Items from a data source:
· · · · · · ·

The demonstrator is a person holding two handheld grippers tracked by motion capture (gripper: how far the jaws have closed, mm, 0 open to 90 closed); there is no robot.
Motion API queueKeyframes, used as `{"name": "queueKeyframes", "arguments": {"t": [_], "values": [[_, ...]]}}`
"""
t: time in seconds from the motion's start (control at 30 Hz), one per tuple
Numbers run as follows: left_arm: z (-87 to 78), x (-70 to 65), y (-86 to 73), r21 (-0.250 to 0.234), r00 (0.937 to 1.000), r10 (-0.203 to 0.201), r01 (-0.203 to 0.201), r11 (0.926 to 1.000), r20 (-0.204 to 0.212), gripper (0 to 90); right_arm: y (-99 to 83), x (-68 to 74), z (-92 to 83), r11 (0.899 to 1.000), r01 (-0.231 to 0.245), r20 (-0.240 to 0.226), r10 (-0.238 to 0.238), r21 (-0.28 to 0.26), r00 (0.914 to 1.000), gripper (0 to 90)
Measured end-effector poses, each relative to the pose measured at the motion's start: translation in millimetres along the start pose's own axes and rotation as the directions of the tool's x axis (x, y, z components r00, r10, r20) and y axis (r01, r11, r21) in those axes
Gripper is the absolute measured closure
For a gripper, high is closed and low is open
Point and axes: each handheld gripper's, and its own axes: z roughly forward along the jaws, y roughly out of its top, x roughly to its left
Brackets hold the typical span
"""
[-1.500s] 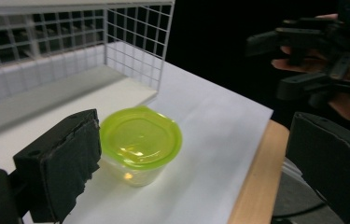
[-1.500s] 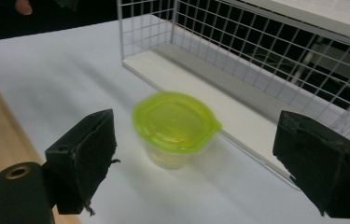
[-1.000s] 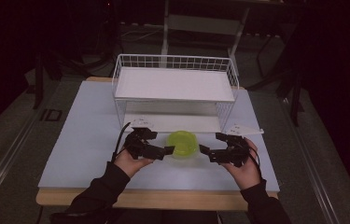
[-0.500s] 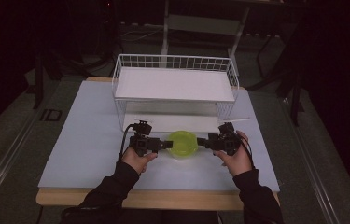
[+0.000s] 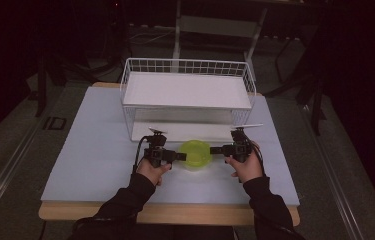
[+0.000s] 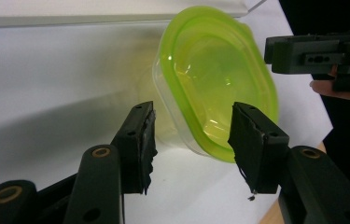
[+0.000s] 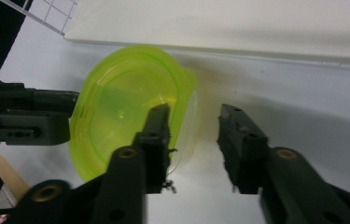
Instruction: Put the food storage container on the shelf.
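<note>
Green container (image 5: 195, 153) between your left gripper (image 5: 177, 156) and right gripper (image 5: 215, 149); both jaws, just closing, straddle its rim without gripping.

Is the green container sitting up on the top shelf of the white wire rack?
No, the green container rests on the table in front of the white wire rack.

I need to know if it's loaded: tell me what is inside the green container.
Through the translucent green lid the container looks empty: only light glare and its clear bottom show. The near corner is covered by the left gripper and right gripper, whose jaws have been closing around the rim.
</note>
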Motion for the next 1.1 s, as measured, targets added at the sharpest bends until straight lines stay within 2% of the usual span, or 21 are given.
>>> {"name": "queueKeyframes", "arguments": {"t": [0.1, 0.2, 0.27, 0.37, 0.57, 0.63, 0.67, 0.73, 0.77, 0.9, 1.1], "values": [[3.6, 1.1, -0.4, 0.005, 0.9999, -0.009, 0.009, 0.9999, 0.008, 56.8, -0.6, -0.2, 4.4, 0.999, -0.024, -0.029, 0.025, 0.024, 0.9993, 69.0], [5.7, 1.2, -0.7, 0.015, 0.9999, -0.006, 0.005, 0.9999, 0.011, 61.4, -0.8, 0.9, 8.4, 0.999, -0.024, -0.043, 0.026, 0.046, 0.9987, 73.4], [5.9, -0.8, 0.2, 0.028, 1.0000, 0.002, -0.002, 0.9996, -0.006, 66.3, -0.9, 2.8, 9.7, 0.998, -0.023, -0.048, 0.026, 0.050, 0.9985, 75.6], [4.9, 0.2, -0.2, 0.024, 0.9995, -0.031, 0.031, 0.9992, 0.005, 69.9, -1.6, 3.9, 9.6, 0.998, -0.028, -0.044, 0.030, 0.050, 0.9986, 77.5], [1.6, -2.4, -2.6, 0.002, 0.9985, -0.055, 0.055, 0.9985, 0.001, 74.4, -7.2, 6.8, 6.5, 0.999, -0.040, -0.040, 0.041, 0.031, 0.9983, 79.1], [-1.4, -3.8, -1.9, -0.013, 0.9986, -0.052, 0.051, 0.9986, -0.013, 78.6, -9.5, 9.4, 4.5, 0.999, -0.024, -0.037, 0.025, 0.025, 0.9990, 79.6], [-3.2, -3.6, -1.4, -0.016, 0.9980, -0.063, 0.063, 0.9979, -0.012, 80.1, -10.4, 11.6, 4.0, 1.000, -0.013, -0.034, 0.013, 0.025, 0.9993, 79.6], [-4.6, -4.0, -0.8, -0.013, 0.9981, -0.060, 0.060, 0.9981, -0.015, 80.8, -11.2, 14.1, 3.6, 1.000, -0.003, -0.027, 0.003, 0.025, 0.9996, 79.6], [-8.2, -7.0, -0.3, -0.016, 0.9987, -0.044, 0.044, 0.9989, -0.025, 80.8, -12.0, 19.5, 0.8, 1.000, 0.021, -0.020, -0.021, 0.005, 0.9996, 79.7], [-14.9, -11.0, 0.9, -0.023, 0.9987, -0.041, 0.040, 0.9989, -0.030, 80.9, -12.0, 25.1, -3.6, 0.999, 0.031, -0.020, -0.031, -0.011, 0.9993, 79.7], [-38.3, -29.4, 4.1, -0.035, 0.9989, -0.014, 0.012, 0.9993, -0.044, 81.2, -12.3, 41.5, -22.4, 0.996, 0.062, -0.030, -0.064, -0.057, 0.9975, 79.8]]}}
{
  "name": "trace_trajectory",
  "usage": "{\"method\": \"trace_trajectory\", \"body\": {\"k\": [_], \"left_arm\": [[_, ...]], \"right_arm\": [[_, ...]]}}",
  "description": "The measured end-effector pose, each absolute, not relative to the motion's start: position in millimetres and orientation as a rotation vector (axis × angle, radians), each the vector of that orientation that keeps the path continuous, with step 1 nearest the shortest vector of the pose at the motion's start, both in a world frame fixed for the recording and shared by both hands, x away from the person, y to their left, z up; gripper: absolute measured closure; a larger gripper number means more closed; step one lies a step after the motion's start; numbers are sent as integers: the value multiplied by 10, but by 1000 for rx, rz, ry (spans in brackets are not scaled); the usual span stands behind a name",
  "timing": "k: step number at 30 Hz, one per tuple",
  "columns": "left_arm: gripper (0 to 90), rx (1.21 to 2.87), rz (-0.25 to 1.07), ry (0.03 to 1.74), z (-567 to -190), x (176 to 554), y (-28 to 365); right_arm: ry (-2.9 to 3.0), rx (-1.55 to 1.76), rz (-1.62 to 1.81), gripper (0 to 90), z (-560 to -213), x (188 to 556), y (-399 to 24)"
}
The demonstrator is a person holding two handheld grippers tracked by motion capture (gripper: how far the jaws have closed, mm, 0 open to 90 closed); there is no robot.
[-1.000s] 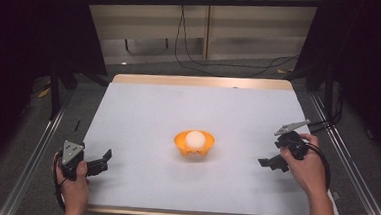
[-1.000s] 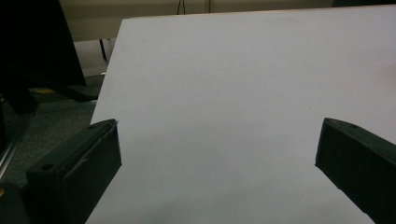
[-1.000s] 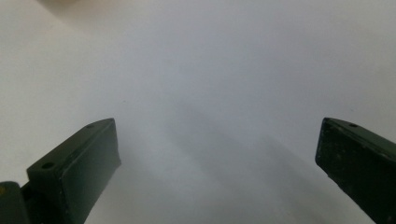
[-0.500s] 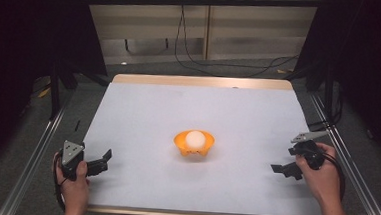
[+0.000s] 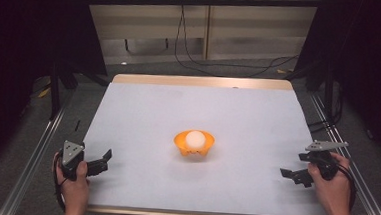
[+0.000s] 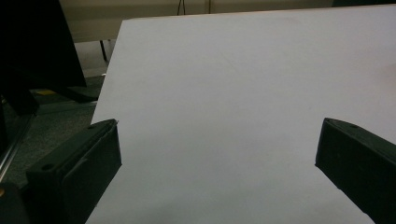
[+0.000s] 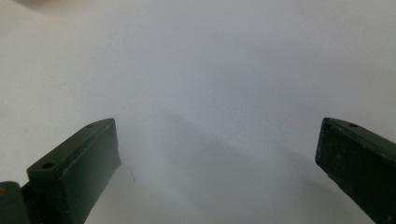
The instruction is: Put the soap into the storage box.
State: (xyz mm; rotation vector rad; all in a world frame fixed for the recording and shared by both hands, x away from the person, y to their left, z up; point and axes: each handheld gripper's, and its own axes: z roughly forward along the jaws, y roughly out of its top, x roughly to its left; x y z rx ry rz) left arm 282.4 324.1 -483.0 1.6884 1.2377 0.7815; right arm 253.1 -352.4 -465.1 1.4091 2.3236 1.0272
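orange bowl [image 5: 193, 145] holds white ball [image 5: 195, 138] | both tools apart, wide

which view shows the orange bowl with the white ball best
The high view: the orange bowl sits mid-table with the white ball inside, both whole and unblocked. The left gripper view and right gripper view look across bare white table between open jaws, giving nothing useful of the bowl.
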Motion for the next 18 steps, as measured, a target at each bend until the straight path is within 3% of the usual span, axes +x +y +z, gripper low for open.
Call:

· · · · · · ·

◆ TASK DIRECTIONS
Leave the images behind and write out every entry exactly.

◆ TASK SOLUTION
The demonstrator is a person holding two handheld grippers tracked by motion capture (gripper: how far the jaws have closed, mm, 0 open to 90 closed); there is no robot.
Motion API queueKeyframes, used as `{"name": "queueKeyframes", "arguments": {"t": [_], "values": [[_, ...]]}}`
"""
t: time in seconds from the motion's start (control at 30 Hz), one per tuple
Numbers run as follows: left_arm: z (-87 to 78), x (-70 to 65), y (-86 to 73), r21 (-0.250 to 0.234), r00 (0.937 to 1.000), r10 (-0.203 to 0.201), r01 (-0.203 to 0.201), r11 (0.926 to 1.000), r20 (-0.204 to 0.212), gripper (0 to 90); right_arm: y (-99 to 83), x (-68 to 74), z (-92 to 83), r11 (0.899 to 1.000), r01 (-0.231 to 0.245), r20 (-0.240 to 0.226), r10 (-0.238 to 0.238), r21 (-0.28 to 0.26), r00 (0.914 to 1.000), gripper (0 to 90)
Measured end-effector poses, each relative to the pose measured at the motion's start: translation in millimetres along the start pose's own axes and rotation as the directions of the tool's x axis (x, y, z components r00, r10, r20) and y axis (r01, r11, r21) in those axes
Gripper is the absolute measured closure
For a gripper, high is closed and low is open
Point and axes: each handheld gripper's, and its own axes: z roughly forward along the jaws, y roughly out of its top, x roughly to its left
Brackets hold the typical span
"""
[-1.500s] 
[-1.500s] 
[-1.000s] 
[-0.500s] 
[+0.000s] 
[+0.000s] 
[+0.000s] 
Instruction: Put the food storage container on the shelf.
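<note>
Green container (image 5: 195, 153) between your left gripper (image 5: 177, 156) and right gripper (image 5: 215, 149); both jaws, just closing, straddle its rim without gripping.

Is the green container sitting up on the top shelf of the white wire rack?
No, the green container rests on the table in front of the white wire rack.

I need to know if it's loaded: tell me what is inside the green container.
Through the translucent green lid the container looks empty: only light glare and its clear bottom show. The near corner is covered by the left gripper and right gripper, whose jaws have been closing around the rim.
</note>
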Motion for the next 1.1 s, as measured, targets added at the sharpest bends until straight lines stay within 2% of the usual span, or 21 are given.
>>> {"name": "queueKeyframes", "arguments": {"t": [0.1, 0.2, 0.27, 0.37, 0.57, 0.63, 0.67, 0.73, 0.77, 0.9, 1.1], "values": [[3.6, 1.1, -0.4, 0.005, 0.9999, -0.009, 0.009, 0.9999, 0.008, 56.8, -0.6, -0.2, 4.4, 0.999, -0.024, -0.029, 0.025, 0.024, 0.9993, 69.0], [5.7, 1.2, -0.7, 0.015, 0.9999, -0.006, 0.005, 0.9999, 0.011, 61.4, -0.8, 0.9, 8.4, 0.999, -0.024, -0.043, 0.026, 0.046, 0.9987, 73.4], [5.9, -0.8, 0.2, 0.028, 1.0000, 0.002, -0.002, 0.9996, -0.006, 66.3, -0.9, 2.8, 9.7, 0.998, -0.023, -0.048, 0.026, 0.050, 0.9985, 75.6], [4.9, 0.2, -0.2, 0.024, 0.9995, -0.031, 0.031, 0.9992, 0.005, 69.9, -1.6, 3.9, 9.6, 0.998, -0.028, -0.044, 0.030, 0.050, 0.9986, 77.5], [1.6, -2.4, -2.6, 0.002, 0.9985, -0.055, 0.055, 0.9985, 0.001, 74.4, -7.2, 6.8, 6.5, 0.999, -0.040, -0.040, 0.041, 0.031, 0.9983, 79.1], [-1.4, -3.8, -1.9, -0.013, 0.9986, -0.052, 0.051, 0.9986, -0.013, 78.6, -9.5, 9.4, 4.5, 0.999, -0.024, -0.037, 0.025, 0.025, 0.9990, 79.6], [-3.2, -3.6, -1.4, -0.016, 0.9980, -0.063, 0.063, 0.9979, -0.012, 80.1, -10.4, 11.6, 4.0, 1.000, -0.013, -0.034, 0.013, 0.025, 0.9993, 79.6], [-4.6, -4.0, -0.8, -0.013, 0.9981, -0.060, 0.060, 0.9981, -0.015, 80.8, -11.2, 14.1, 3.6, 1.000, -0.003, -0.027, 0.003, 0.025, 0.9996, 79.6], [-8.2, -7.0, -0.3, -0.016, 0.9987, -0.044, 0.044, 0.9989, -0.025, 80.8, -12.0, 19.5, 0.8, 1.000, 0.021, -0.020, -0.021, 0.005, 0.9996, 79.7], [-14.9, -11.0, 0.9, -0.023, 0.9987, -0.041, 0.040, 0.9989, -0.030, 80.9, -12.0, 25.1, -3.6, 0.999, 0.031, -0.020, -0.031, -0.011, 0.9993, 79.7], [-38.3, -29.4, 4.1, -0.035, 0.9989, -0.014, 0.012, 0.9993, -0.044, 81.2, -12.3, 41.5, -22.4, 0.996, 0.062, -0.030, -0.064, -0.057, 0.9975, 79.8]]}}
{
  "name": "trace_trajectory",
  "usage": "{\"method\": \"trace_trajectory\", \"body\": {\"k\": [_], \"left_arm\": [[_, ...]], \"right_arm\": [[_, ...]]}}",
  "description": "The measured end-effector pose, each absolute, not relative to the motion's start: position in millimetres and orientation as a rotation vector (axis × angle, radians), each the vector of that orientation that keeps the path continuous, with step 1 nearest the shortest vector of the pose at the motion's start, both in a world frame fixed for the recording and shared by both hands, x away from the person, y to their left, z up; gripper: absolute measured closure; a larger gripper number means more closed; step one lies a step after the motion's start; numbers are sent as integers: the value multiplied by 10, but by 1000 for rx, rz, ry (spans in brackets are not scaled); the usual span stands behind a name",
  "timing": "k: step number at 30 Hz, one per tuple",
  "columns": "left_arm: gripper (0 to 90), rx (1.21 to 2.87), rz (-0.25 to 1.07), ry (0.03 to 1.74), z (-567 to -190), x (176 to 554), y (-28 to 365); right_arm: ry (-2.9 to 3.0), rx (-1.55 to 1.76), rz (-1.62 to 1.81), gripper (0 to 90), z (-560 to -213), x (188 to 556), y (-399 to 24)"
}
The demonstrator is a person holding two handheld grippers tracked by motion capture (gripper: how far the jaws have closed, mm, 0 open to 90 closed); there is no robot.
[-1.000s] 
[-1.000s] 
[-1.000s] 
[-0.500s] 
[+0.000s] 
[+0.000s] 
[+0.000s] 
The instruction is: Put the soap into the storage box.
State: (xyz mm; rotation vector rad; all in a world frame fixed for the recording and shared by both hands, x away from the person, y to their left, z up; point and axes: each handheld gripper's, and its own axes: z roughly forward along the jaws, y roughly out of its top, x roughly to its left; x y z rx ry rz) left arm 282.4 324.1 -483.0 1.6884 1.2377 0.7815; right arm 253.1 -352.4 -465.1 1.4091 2.3236 1.0272
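orange bowl [image 5: 193, 145] holds white ball [image 5: 195, 138] | both tools apart, wide

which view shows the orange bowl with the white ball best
The high view: the orange bowl sits mid-table with the white ball inside, both whole and unblocked. The left gripper view and right gripper view look across bare white table between open jaws, giving nothing useful of the bowl.
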Motion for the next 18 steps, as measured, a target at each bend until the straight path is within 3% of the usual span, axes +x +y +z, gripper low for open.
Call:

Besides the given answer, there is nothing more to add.